> [Work order]:
Find the word "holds" in the material below and gather every line that contains it.
(Beginning of Given records)
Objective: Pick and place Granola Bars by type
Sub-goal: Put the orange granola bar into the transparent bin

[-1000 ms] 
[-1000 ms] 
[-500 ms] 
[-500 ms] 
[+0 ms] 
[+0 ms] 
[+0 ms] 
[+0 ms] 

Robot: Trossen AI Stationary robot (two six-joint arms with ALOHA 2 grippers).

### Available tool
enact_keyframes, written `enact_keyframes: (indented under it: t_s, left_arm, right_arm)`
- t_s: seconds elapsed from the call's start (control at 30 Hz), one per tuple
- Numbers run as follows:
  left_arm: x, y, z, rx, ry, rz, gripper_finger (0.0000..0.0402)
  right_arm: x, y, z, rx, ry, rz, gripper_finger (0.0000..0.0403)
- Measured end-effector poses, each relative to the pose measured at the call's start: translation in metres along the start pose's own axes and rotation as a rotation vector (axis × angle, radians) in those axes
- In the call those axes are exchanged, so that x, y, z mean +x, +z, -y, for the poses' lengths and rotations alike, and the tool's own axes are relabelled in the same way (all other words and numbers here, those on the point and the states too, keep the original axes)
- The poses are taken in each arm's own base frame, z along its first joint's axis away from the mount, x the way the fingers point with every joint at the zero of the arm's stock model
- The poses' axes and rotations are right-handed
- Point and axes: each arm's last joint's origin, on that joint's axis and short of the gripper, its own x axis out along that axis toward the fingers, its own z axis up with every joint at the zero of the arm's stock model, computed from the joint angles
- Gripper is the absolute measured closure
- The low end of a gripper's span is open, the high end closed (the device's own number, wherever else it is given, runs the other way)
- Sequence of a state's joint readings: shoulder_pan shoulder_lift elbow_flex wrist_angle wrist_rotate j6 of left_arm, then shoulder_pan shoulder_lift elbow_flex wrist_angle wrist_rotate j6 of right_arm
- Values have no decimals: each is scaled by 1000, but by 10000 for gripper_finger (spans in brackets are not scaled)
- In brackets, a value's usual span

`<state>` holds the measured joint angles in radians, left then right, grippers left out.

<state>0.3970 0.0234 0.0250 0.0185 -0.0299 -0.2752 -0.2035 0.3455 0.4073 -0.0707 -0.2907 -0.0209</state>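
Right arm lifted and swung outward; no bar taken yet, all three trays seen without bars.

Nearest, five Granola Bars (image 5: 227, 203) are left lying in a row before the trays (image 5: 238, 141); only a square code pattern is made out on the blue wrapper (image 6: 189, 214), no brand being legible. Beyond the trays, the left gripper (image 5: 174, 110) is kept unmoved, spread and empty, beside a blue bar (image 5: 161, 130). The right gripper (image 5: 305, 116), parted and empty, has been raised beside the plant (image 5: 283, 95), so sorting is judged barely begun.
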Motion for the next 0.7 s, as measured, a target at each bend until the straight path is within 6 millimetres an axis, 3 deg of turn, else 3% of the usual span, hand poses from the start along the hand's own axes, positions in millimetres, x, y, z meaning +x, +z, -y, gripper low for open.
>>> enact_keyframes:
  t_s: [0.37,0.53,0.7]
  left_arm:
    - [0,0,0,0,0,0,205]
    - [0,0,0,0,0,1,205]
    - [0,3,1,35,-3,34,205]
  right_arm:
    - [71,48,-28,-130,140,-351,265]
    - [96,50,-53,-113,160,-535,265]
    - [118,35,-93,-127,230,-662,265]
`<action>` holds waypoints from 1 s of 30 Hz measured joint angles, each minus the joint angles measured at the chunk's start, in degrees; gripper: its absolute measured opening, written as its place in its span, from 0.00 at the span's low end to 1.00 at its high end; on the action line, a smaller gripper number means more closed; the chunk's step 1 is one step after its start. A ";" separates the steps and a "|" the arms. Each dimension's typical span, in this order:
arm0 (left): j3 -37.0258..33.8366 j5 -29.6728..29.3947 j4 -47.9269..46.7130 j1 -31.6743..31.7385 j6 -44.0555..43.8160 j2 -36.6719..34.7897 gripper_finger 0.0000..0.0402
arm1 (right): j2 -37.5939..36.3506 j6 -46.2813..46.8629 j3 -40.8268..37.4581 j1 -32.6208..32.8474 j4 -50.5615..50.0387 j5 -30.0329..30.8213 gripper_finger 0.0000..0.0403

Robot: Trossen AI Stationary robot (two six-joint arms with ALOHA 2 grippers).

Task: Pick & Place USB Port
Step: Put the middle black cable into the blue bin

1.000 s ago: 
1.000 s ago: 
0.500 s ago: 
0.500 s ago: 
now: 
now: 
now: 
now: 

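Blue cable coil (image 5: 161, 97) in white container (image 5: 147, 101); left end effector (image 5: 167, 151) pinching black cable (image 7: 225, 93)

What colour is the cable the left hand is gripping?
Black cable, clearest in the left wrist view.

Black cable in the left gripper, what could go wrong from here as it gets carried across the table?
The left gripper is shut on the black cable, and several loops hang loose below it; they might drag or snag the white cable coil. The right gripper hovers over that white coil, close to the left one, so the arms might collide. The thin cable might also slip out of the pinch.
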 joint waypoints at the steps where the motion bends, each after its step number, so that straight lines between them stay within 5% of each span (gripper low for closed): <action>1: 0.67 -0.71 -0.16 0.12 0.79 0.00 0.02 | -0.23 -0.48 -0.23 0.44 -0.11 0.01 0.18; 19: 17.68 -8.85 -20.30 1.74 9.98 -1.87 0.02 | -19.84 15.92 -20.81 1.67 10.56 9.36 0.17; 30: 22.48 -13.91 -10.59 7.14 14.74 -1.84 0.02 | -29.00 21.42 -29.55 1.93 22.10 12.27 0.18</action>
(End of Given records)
> [Task result]:
`<state>` holds the measured joint angles in radians, left then right, grippers left out.
`<action>` holds waypoints from 1 s of 30 Hz measured joint angles, each minus the joint angles measured at the chunk's start, in degrees; gripper: its absolute measured opening, written as its place in its span, from 0.00 at the span's low end to 1.00 at its high end; on the action line, a smaller gripper number means more closed; the chunk's step 1 is one step after its start. A ";" separates the steps and a "|" the arms. Each dimension's typical span, in this order:

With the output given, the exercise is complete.